Small-company stocks have stumbled after racking up strong gains for much of this year.
The Russell 2000 index, a benchmark of small and mid-sized companies, is up about 9 percent this year. But since August, it’s down about 4 percent while the S&P 500 index of larger companies is up about 1 percent.
Investors favored smaller company stocks as tensions between the U.S. and its biggest trading partners escalated. They bet that smaller companies’ greater focus on the domestic market would help keep those companies insulated from tariffs and other trade disruptions compared to large multinationals that do a lot of business overseas.
Lately, though, the market’s worries about trade have been allayed a bit. The U.S., Mexico and Canada agreed to a revision of their long-standing trade pact, and the U.S. reached a new trade deal with South Korea. Still, a trade dispute with China is ongoing and any escalation could unnerve investors.
Lately, trends other than trade are making smaller companies less attractive. For example, rising interest rates are a concern because smaller companies have been on a borrowing spree.

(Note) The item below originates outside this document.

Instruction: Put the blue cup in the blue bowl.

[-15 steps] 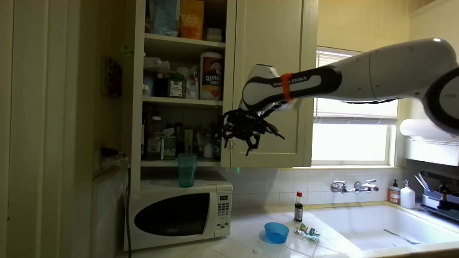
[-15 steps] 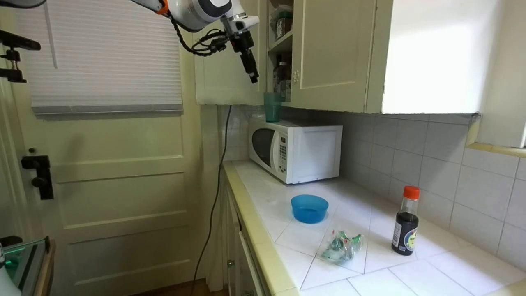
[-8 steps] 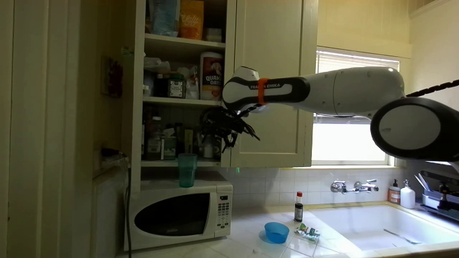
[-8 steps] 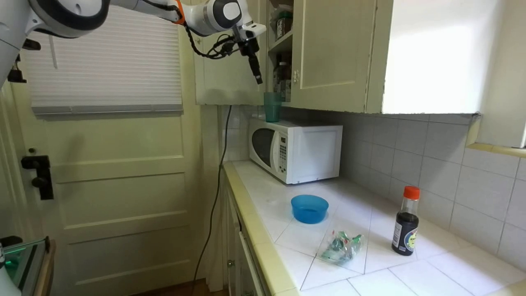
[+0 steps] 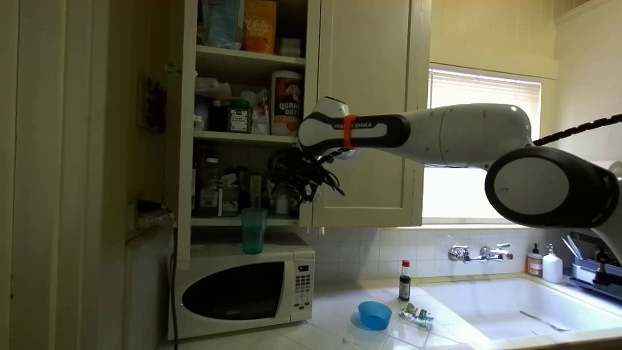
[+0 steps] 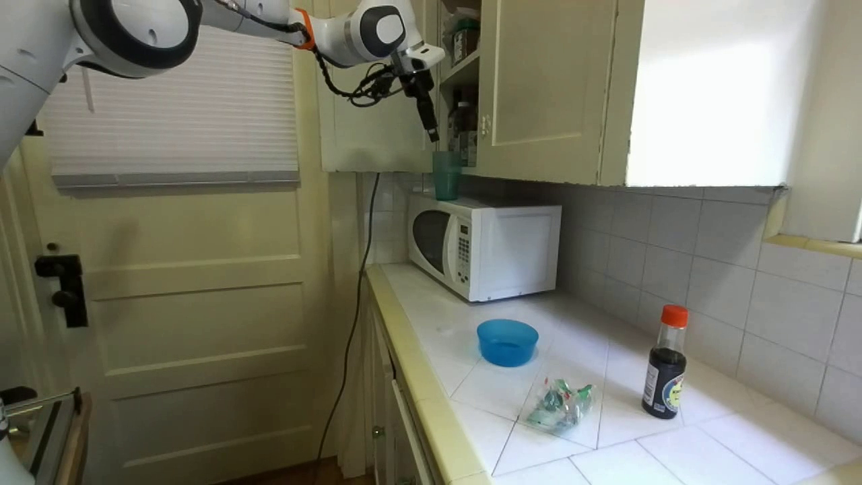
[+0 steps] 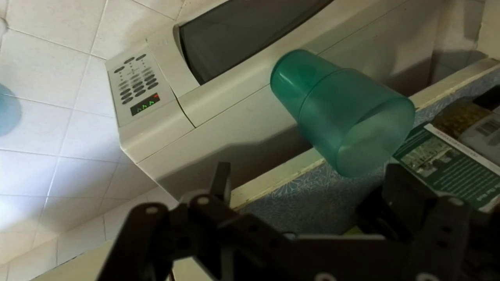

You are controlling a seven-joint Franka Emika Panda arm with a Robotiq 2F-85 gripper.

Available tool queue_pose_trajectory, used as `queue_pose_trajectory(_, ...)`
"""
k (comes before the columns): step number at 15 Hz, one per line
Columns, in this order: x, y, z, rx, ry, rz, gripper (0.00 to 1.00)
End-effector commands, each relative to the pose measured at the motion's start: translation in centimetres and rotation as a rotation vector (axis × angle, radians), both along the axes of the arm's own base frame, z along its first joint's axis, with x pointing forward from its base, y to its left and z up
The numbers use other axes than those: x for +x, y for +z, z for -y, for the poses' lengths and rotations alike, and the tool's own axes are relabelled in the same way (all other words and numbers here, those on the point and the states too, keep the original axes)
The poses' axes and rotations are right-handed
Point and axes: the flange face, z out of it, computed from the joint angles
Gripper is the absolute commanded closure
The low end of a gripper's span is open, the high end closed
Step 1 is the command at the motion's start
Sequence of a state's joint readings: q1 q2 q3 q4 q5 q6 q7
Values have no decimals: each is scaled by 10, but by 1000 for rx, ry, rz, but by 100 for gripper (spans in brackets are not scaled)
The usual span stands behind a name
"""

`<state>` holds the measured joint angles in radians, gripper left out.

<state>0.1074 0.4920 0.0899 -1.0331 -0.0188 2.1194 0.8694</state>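
In an exterior view, clock from centre: 1 teal-blue tapered plastic tumbler (image 5: 253,232), 7–8 o'clock; 1 bright-blue round plastic bowl (image 5: 375,318), 5 o'clock; 1 white boxy microwave (image 5: 245,289), 7 o'clock; 1 red-capped bottle of dark liquid (image 5: 404,288), 1 crumpled clear plastic packet (image 5: 416,318), both 5 o'clock; 2 pump bottles (image 5: 552,269) (white; orange-labelled), 4 o'clock. Wrist view: 2 black fingers (image 7: 220,179), 7 and 4 o'clock.

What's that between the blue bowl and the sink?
A clear plastic packet with green patches lies between the blue bowl and the sink, as an exterior view shows; the red-capped bottle stands farther back.
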Motion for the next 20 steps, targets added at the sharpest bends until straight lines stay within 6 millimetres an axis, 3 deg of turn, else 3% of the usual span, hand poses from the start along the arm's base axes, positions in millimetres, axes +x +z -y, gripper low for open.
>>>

“It’s been a good run, but small caps should underperform from here,” says Jill Carey Hall, U.S. equity strategist at Bank of America Merrill Lynch.
Smaller companies borrowed heavily during the years when the Federal Reserve kept interest rates at ultra-low levels, but they will face an increasingly higher debt burden as the Fed continues to move rates back to historically normal levels over the next couple of years.
Small companies now have close to a record high debt-to-income ratio, with more than half of the debt subject to changing interest rates.
“Usually small caps underperform large caps in the later stages of Fed tightening cycles,” Carey Hall says. “So as rates continue to go up, if history is a guide, that would suggest small caps should underperform.”
Small and mid-sized companies also tend to lag large companies as bull markets age, Carey Hall noted.
Other historical trends also may explain the recent slide in smaller companies. Going back to 1979, on average, September and October are negative months for the Russell 2000.
Another potentially negative trend: The number of companies in the Russell 2000 that are not profitable has reached levels not seen outside of recessions, Carey Hall says.